Askbio Commences Phase 1/phase 2 Clinical Study of AB-1003 Gene Therapy for Limb-girdle Muscular Dystrophy Type 2I/R9 (LGMD2I/R9)
Friday, August 04, 2023
Asklepios BioPharmaceutical, Inc. (AskBio), a gene therapy company wholly owned and independently operated as a subsidiary of Bayer AG, has recently announced the commencement of the Phase 1/Phase 2 LION-CS101 clinical trial for patients with limb-girdle muscular dystrophy type 2I/R9 (LGMD2I/R9). This clinical trial is focused on evaluating the safety and efficacy of AB-1003 (also known as LION-101), a novel investigational FKRP gene replacement therapy.

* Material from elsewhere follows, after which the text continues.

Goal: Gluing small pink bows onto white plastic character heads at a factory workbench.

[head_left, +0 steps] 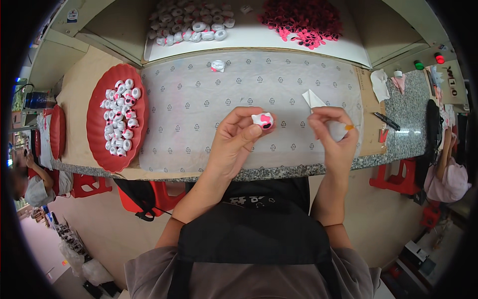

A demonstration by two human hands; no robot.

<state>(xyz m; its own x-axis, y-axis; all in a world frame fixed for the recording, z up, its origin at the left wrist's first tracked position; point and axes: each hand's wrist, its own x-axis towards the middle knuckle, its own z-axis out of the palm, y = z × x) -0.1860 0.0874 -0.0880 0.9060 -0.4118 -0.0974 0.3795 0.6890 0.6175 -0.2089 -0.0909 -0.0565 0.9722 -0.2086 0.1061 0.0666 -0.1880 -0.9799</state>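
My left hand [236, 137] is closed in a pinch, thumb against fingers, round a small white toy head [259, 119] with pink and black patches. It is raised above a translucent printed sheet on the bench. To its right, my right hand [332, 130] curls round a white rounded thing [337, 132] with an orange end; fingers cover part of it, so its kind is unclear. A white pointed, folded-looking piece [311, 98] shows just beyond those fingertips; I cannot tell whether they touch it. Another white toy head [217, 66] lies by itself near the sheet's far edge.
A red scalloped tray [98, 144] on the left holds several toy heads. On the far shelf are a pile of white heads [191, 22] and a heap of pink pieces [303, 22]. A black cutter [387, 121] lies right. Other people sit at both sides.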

LGMD2I/R9 is a rare form of limb-girdle muscular dystrophy caused by mutations in the FKRP gene, resulting in muscle weakness and atrophy in the arms and legs. It is estimated to affect more than 5,000 people in the US and EU. The disease typically manifests in late childhood, around 11 years of age, and leads to the loss of mobility, as well as impaired heart and lung function, eventually necessitating the use of wheelchairs.
AB-1003 aims to introduce a normal FKRP gene into the muscle cells, potentially restoring normal protein function and alleviating the symptoms of LGMD2I/R9. Promising results have been observed in preclinical studies using mouse models of LGMD.
The LION-CS101 clinical trial is a Phase 1/Phase 2 study that will assess the safety and efficacy of AB-1003 in adult subjects (ages 18 to 65) with genetically confirmed LGMD2I/R9. The trial will be double-blind, randomized, placebo-controlled, and will involve sequential, dose-escalation treatment with AB-1003 or placebo. Up to 14 participants will be enrolled in the trial, which commenced in the US in Q2 2023.
AB-1003 has been granted fast track designation by the FDA and orphan drug designation by the European Commission, underscoring its potential as a treatment for LGMD2I/R9.
This significant development in dosing the first patient in the LION-CS101 trial represents a major step forward for AskBio and its subsidiary, Viralgen. It showcases their commitment to advancing gene therapies for various devastating diseases, including limb-girdle muscular dystrophy, congestive heart failure, Huntington's disease, multiple system atrophy, Parkinson's disease, and Pompe disease.
The initiation of this trial offers hope to individuals living with LGMD2I/R9, as it holds the promise of potentially delivering much-needed disease-modifying treatments. The recruitment for the LION-CS101 clinical trial is currently ongoing, and interested parties can find more information at clinicaltrials.gov (NCT05230459) or askbio.com.